July 1, 2021 was a strange kind of Canada Day. With many COVID restrictions just beginning to ease, there was a wariness about big gatherings. Added to that were the recent announcements of graveyards at Residential Schools, and many felt this was not a time to celebrate our country. The First Nations leadership asked Canadians to spend the day in reflection about the past and future of Canada. But crowds bent on destruction ignored that call. They set fire to churches, defaced public property and toppled statues. One of the targets was the statue of Capt. James Cook on the inner harbour in Victoria, B.C.

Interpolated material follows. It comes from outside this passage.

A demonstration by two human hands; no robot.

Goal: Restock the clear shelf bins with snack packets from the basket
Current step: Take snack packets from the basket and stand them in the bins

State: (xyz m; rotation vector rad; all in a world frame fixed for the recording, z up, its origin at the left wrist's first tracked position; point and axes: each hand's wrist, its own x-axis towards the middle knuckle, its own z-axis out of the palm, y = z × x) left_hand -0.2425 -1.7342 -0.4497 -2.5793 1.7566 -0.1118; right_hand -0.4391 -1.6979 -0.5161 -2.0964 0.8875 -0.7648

Mobs seldom do a thorough investigation of the facts. They are fired by emotion–anger, fear, vengeance–and are determined to carry out their own form of justice. History is littered with tales of innocent men lynched by a mob. In this case, Cook was targeted as revenge for the horrors of residential schools in Canada. Since the man lived and died before Canada was a nation, the link is tenuous.
Born in England in 1728, James Cook joined the Royal Navy in 1755 after serving an apprenticeship on board a number of trading vessels. With the navy he served in the Seven Years War along the east coast of what is now Canada. He was a remarkable map-maker and undertook the first scientific large scale hydro graphic survey of present-day Newfoundland. So accurate were his maps that they were used for over 200 years, well into the twentieth century.
His scientific accomplishments brought him to the attention of the Royal Society, founded in the 1660’s with the mandate to recognise, promote, and support excellence in science and to encourage the development and use of science for the benefit of humanity.
With the backing of the Admiralty and the Royal Society, Cook made three voyages of discovery to the Pacific. The first two voyages resulted in extensive mapping around New Zealand and Australia along with many South Sea islands, including Hawaii.
On his third voyage, Cook reached Nootka Sound in British Columbia. In an excerpt from his journals he writes:
We no sooner drew near the inlet than we found the coast to be inhabited; and at the place where we were first becalmed, three canoes came off to the ship. . . a person in one of the two last stood up, and made a long harangue, inviting us to land, as guessed, by his gestures. At the same time he kept throwing handfuls of feathers toward us; and some of his companions threw handfuls of red dust or powder in the same manner. . . one sung a very agreeable air with a degree of softness and melody which we could not have expected; the word haela being often repeated as the burden of the song.. . . A great many canoes, filled with the natives, were about the ships all days; and a trade commenced betwixt us and them which was carried on with strictest honesty on both sides. . .
One of Cook’s notable accomplishments was the good health of his crew. No one died of scurvy, the illness that decimated crews on long voyages during the 18th Century. Cook maintained cleanliness and ventilation in the crew’s quarters, and insisted on a diet that included cress, sauerkraut, and a kind of orange extract. (vitamin C) For work against scurvy, he was elected a fellow of the Royal Society and awarded the gold Copley Medal, one of its highest honours.
Cook explored and mapped more territory than any navigator of his era. His achievements have been honoured by scientists and statesmen for the past 240 years. Even NASA paid tribute. Cook’s HMS Discovery was one of several historical vessels that inspired the name of the third space shuttle, and NASA later named their final shuttle “Endeavour” after the ship he commanded on his first circumnavigation of the globe. When the shuttle Discovery made its final space flight in 2011, its crew carried a special medallion made by the Royal Society in honour of Cook.
Captain Cook died in 1779 in Hawaii during a dispute over wood and a cutter with the King of Hawaii. His statue was ripped down by a mob and thrown into the sea in Victoria, British Columbia in 2021.